Aim of the task: Reproduce the section of the listing that begins at the line containing "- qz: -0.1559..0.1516" and finishes at the line containing "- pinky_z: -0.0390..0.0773". Include both end lines and nothing beyond them.
----
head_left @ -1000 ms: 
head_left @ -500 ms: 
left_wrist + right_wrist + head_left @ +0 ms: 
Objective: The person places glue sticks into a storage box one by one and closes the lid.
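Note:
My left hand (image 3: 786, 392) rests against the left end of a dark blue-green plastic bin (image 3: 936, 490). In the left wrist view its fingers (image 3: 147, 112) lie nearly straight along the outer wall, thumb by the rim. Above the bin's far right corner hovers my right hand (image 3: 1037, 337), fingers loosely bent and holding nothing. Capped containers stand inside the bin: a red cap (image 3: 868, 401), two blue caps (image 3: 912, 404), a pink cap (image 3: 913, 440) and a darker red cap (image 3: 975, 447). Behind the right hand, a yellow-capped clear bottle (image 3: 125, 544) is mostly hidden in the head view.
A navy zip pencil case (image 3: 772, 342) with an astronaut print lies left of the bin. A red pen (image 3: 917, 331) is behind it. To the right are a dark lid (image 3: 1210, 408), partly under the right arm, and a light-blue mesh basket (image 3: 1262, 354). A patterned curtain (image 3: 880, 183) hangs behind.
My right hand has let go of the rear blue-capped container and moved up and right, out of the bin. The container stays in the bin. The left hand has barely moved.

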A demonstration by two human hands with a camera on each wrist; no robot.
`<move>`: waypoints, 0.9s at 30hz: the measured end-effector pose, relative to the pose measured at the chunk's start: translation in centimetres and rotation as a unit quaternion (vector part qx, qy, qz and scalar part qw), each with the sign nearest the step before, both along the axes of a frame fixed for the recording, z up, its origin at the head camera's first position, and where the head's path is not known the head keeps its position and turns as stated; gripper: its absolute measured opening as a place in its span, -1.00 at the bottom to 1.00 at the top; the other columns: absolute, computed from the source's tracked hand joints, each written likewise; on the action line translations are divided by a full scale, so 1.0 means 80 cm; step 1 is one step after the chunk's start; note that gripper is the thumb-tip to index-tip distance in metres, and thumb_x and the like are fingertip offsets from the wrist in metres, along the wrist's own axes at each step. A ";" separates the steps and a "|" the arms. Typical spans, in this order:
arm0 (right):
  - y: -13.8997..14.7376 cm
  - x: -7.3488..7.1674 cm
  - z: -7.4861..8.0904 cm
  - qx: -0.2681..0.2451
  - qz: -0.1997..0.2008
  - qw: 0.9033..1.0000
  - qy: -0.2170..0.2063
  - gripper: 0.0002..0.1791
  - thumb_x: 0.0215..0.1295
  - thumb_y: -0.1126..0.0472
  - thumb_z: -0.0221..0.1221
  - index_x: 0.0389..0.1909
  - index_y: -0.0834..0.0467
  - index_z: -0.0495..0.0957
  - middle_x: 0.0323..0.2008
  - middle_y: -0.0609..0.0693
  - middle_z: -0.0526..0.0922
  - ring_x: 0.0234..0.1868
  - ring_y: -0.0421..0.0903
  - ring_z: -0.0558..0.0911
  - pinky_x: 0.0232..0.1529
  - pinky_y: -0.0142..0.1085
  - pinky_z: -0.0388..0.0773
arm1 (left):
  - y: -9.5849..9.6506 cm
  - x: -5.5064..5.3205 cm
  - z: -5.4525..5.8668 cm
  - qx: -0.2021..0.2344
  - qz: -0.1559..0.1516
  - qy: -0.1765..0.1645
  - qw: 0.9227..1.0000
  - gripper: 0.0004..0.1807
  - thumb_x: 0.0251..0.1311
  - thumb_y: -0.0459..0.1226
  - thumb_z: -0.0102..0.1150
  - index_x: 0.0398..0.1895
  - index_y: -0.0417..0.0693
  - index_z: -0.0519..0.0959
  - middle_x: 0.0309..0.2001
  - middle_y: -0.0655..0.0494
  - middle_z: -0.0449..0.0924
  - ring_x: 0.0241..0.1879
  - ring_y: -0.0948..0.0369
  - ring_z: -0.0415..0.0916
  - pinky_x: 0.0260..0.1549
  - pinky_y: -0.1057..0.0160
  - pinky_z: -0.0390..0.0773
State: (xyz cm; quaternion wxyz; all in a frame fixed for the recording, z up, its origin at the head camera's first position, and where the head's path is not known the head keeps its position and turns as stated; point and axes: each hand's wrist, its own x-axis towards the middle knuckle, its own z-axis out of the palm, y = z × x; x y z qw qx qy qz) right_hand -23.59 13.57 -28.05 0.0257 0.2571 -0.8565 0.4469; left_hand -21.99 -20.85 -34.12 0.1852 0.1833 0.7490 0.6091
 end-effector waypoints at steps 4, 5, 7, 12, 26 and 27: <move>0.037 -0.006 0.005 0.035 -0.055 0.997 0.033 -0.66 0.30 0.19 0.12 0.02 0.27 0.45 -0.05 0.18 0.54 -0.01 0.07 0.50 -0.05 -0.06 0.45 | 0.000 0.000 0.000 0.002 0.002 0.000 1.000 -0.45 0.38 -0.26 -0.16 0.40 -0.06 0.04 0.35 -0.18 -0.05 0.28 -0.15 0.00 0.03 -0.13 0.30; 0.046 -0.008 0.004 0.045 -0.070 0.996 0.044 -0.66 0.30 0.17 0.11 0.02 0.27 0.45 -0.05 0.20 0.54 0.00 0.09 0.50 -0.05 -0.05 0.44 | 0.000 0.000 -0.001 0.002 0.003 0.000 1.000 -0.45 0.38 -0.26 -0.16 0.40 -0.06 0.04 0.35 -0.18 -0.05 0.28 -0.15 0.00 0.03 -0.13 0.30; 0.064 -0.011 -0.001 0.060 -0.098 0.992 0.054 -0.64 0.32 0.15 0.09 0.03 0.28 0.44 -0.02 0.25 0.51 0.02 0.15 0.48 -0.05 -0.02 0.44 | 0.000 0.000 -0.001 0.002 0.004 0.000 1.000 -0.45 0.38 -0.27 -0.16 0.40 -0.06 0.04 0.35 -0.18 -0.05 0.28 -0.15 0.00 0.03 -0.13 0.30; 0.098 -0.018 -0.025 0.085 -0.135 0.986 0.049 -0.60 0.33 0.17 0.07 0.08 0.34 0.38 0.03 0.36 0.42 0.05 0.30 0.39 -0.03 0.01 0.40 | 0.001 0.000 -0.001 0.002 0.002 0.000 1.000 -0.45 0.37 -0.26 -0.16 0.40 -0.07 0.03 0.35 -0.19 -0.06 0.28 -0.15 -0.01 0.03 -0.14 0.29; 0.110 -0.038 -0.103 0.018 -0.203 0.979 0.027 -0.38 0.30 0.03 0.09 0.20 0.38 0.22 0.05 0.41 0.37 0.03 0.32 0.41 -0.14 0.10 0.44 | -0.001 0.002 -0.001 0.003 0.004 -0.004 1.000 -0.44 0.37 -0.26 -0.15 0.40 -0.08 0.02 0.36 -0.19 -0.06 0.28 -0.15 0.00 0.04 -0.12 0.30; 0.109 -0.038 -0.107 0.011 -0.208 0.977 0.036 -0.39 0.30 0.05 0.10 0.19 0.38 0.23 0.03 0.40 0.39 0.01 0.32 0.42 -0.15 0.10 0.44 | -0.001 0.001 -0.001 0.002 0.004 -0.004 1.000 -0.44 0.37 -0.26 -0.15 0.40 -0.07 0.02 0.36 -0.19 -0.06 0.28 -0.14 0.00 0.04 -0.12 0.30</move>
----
Response area:
  - qz: -0.1559..0.1516
  - qy: -0.1765..0.1645
  - qw: 0.9227..1.0000
  - gripper: 0.0004..0.1807
  - thumb_x: 0.0251..0.1311
  - thumb_y: -0.0459..0.1226
  - thumb_z: -0.0102..0.1150
  - index_x: 0.0398..0.1895
  - index_y: -0.0417..0.0693
  - index_z: -0.0519..0.0959
  - middle_x: 0.0309..0.2001
  - middle_y: -0.0655..0.0494
  - middle_z: -0.0449..0.0924
  - ring_x: 0.0241..0.1879
  - ring_y: -0.0948..0.0369
  - ring_z: -0.0415..0.0916
  - pinky_x: 0.0260..0.1549
  - pinky_y: -0.1057..0.0160
  - pinky_z: -0.0390..0.0773

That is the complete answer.